Restate the material verbatim, every line included.
· · · ·
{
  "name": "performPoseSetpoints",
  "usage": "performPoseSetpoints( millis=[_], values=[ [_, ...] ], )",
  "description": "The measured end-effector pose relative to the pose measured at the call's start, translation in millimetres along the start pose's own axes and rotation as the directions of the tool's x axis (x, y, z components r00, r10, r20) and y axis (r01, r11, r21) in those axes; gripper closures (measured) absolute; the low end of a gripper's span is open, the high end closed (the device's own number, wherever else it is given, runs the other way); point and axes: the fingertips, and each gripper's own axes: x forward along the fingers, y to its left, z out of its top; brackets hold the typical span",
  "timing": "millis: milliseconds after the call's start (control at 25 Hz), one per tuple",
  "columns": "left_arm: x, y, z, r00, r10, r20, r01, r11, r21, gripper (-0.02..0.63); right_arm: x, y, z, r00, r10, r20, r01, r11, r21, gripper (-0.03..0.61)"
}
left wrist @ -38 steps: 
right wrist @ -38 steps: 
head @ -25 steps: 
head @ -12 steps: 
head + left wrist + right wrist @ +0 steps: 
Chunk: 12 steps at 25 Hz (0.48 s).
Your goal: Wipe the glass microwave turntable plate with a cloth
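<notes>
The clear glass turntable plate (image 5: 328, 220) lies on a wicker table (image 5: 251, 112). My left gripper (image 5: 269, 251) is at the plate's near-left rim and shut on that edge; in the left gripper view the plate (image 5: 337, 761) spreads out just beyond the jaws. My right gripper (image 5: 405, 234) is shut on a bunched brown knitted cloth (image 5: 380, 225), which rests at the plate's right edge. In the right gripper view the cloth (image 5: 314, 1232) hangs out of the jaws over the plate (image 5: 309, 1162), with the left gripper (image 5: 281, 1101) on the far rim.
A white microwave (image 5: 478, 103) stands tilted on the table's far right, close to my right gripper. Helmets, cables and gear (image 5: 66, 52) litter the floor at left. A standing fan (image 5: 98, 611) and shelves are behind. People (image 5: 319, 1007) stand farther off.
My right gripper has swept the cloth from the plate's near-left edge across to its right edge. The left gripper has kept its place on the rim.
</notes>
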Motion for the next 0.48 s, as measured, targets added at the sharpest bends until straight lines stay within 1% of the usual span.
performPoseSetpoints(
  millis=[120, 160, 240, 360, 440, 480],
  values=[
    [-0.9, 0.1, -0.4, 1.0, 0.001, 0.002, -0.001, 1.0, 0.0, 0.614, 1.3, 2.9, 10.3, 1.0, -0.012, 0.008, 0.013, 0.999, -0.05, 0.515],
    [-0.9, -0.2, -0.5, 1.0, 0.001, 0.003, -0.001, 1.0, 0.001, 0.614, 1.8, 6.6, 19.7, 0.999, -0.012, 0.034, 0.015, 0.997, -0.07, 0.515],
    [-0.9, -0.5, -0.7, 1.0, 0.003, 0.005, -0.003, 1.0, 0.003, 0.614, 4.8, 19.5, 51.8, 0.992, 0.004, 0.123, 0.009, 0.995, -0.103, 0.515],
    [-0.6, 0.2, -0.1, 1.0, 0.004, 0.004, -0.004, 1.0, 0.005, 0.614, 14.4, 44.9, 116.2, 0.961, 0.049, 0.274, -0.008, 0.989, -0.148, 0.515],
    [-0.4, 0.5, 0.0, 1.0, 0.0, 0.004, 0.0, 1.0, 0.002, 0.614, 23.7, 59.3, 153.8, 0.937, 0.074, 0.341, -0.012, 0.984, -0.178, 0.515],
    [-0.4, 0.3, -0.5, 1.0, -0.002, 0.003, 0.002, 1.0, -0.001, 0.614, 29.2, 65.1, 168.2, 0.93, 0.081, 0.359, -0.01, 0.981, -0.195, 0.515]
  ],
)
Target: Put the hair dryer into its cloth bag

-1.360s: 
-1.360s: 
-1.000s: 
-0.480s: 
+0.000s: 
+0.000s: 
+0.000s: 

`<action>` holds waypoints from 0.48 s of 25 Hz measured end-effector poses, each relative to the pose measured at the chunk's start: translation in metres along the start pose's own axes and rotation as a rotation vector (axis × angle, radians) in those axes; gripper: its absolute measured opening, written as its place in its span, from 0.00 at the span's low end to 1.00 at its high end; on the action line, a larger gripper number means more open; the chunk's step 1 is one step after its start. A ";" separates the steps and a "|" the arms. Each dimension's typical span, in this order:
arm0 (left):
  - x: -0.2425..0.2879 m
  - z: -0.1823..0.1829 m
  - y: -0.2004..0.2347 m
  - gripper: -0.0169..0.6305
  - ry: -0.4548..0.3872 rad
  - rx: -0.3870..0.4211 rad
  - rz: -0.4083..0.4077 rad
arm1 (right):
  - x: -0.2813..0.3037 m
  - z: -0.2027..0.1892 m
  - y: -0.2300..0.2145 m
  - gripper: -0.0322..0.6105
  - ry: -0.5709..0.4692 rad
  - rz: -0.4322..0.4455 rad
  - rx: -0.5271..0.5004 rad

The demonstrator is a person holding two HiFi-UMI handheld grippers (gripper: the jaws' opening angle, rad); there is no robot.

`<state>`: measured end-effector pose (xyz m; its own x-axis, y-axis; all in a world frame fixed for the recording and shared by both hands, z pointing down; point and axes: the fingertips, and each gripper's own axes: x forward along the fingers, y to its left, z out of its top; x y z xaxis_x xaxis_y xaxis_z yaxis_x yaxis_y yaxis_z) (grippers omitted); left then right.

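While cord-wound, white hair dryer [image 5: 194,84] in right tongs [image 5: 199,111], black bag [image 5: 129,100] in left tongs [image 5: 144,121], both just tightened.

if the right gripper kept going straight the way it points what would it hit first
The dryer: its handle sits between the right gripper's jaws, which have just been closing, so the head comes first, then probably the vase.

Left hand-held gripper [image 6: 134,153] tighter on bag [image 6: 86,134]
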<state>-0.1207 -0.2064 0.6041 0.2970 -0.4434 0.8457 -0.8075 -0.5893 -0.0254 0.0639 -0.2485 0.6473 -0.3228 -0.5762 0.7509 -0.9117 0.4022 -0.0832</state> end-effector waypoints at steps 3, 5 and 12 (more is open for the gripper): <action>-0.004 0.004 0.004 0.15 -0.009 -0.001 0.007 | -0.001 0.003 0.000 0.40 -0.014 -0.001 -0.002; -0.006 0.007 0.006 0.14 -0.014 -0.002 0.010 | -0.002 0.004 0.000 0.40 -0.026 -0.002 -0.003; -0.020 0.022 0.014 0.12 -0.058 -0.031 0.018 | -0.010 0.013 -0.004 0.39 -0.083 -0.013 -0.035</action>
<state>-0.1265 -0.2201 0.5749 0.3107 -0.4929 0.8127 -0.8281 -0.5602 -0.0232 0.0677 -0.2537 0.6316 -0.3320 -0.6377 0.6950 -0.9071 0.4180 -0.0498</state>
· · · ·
■ OUTPUT ■
{
  "name": "performPoseSetpoints",
  "usage": "performPoseSetpoints( millis=[_], values=[ [_, ...] ], )",
  "description": "The measured end-effector pose relative to the pose measured at the call's start, translation in millimetres along the start pose's own axes and rotation as the directions of the tool's x axis (x, y, z components r00, r10, r20) and y axis (r01, r11, r21) in those axes; gripper closures (measured) absolute; the low end of a gripper's span is open, the high end closed (the device's own number, wherever else it is given, runs the other way); point and axes: the fingertips, and each gripper's own axes: x forward along the fingers, y to its left, z out of its top; brackets hold the typical span",
  "timing": "millis: milliseconds after the call's start (control at 25 Hz), one per tuple",
  "columns": "left_arm: x, y, z, r00, r10, r20, r01, r11, r21, gripper (-0.02..0.63); right_arm: x, y, z, r00, r10, r20, r01, r11, r21, gripper (-0.03..0.61)"
}
left wrist @ -38 steps: 
right wrist @ -38 steps: 
head @ -25 steps: 
head @ -12 steps: 
head + left wrist + right wrist @ +0 steps: 
Chunk: 12 steps at 25 Hz (0.48 s).
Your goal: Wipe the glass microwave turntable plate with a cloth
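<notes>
The clear glass turntable plate (image 5: 328, 220) lies on a wicker table (image 5: 251, 112). My left gripper (image 5: 269, 251) is at the plate's near-left rim and shut on that edge; in the left gripper view the plate (image 5: 337, 761) spreads out just beyond the jaws. My right gripper (image 5: 405, 234) is shut on a bunched brown knitted cloth (image 5: 380, 225), which rests at the plate's right edge. In the right gripper view the cloth (image 5: 314, 1232) hangs out of the jaws over the plate (image 5: 309, 1162), with the left gripper (image 5: 281, 1101) on the far rim.
A white microwave (image 5: 478, 103) stands tilted on the table's far right, close to my right gripper. Helmets, cables and gear (image 5: 66, 52) litter the floor at left. A standing fan (image 5: 98, 611) and shelves are behind. People (image 5: 319, 1007) stand farther off.
My right gripper has swept the cloth from the plate's near-left edge across to its right edge. The left gripper has kept its place on the rim.
</notes>
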Motion for the next 0.48 s, as measured, targets added at the sharpest bends until straight lines stay within 1% of the usual span.
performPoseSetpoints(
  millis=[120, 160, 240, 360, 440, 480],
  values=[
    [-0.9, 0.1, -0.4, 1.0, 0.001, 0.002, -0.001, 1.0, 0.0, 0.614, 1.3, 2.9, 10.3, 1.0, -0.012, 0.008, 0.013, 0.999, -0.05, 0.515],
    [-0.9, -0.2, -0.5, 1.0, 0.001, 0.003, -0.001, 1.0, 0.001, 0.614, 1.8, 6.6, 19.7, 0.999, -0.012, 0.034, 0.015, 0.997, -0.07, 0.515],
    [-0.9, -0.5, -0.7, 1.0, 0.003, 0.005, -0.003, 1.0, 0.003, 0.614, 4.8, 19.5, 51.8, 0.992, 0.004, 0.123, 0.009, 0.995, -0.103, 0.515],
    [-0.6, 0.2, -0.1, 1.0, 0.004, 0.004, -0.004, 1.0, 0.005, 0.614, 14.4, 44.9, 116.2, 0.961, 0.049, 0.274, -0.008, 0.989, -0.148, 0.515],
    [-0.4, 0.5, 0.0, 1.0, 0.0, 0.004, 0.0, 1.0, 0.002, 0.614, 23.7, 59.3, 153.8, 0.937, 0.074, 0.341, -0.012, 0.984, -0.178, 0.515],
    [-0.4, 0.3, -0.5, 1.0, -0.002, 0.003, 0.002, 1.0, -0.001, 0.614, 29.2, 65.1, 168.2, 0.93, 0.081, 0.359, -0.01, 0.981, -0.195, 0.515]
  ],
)
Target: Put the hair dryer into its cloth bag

-1.360s: 
-1.360s: 
-1.000s: 
-0.480s: 
+0.000s: 
+0.000s: 
+0.000s: 

`<action>` holds waypoints from 0.48 s of 25 Hz measured end-effector poses, each relative to the pose measured at the chunk's start: translation in metres along the start pose's own axes and rotation as a rotation vector (axis × angle, radians) in those axes; gripper: its absolute measured opening, written as its place in its span, from 0.00 at the span's low end to 1.00 at its high end; on the action line, a larger gripper number means more open; the chunk's step 1 is one step after its start. A ";" separates the steps and a "|" the arms. Each dimension's typical span, in this order:
arm0 (left):
  - x: -0.2425..0.2879 m
  - z: -0.1823..0.1829 m
  - y: -0.2004..0.2347 m
  - gripper: -0.0169..0.6305
  - ry: -0.4548..0.3872 rad
  - rx: -0.3870..0.4211 rad
  - rz: -0.4083..0.4077 rad
arm1 (right):
  - x: -0.2813..0.3037 m
  - z: -0.2027..0.1892 m
  - y: -0.2300..0.2145 m
  - gripper: -0.0322..0.6105
  - ry: -0.5709..0.4692 rad
  - rz: -0.4322..0.4455 rad
  - rx: -0.5271..0.5004 rad

The demonstrator is a person holding two HiFi-UMI handheld grippers (gripper: the jaws' opening angle, rad); there is no robot.

`<state>`: measured end-effector pose (xyz m; its own x-axis, y-axis; all in a world frame fixed for the recording and shared by both hands, z pointing down; point and axes: the fingertips, and each gripper's own axes: x forward along the fingers, y to its left, z out of its top; x y z xaxis_x xaxis_y xaxis_z yaxis_x yaxis_y yaxis_z) (grippers omitted); left then right.

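While cord-wound, white hair dryer [image 5: 194,84] in right tongs [image 5: 199,111], black bag [image 5: 129,100] in left tongs [image 5: 144,121], both just tightened.

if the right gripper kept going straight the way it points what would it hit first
The dryer: its handle sits between the right gripper's jaws, which have just been closing, so the head comes first, then probably the vase.

Left hand-held gripper [image 6: 134,153] tighter on bag [image 6: 86,134]
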<state>-0.1207 -0.2064 0.6041 0.2970 -0.4434 0.8457 -0.8075 -0.5893 -0.0254 0.0639 -0.2485 0.6473 -0.3228 -0.5762 0.7509 -0.9117 0.4022 -0.0832</state> end-effector waypoints at steps 3, 5 and 12 (more is open for the gripper): <action>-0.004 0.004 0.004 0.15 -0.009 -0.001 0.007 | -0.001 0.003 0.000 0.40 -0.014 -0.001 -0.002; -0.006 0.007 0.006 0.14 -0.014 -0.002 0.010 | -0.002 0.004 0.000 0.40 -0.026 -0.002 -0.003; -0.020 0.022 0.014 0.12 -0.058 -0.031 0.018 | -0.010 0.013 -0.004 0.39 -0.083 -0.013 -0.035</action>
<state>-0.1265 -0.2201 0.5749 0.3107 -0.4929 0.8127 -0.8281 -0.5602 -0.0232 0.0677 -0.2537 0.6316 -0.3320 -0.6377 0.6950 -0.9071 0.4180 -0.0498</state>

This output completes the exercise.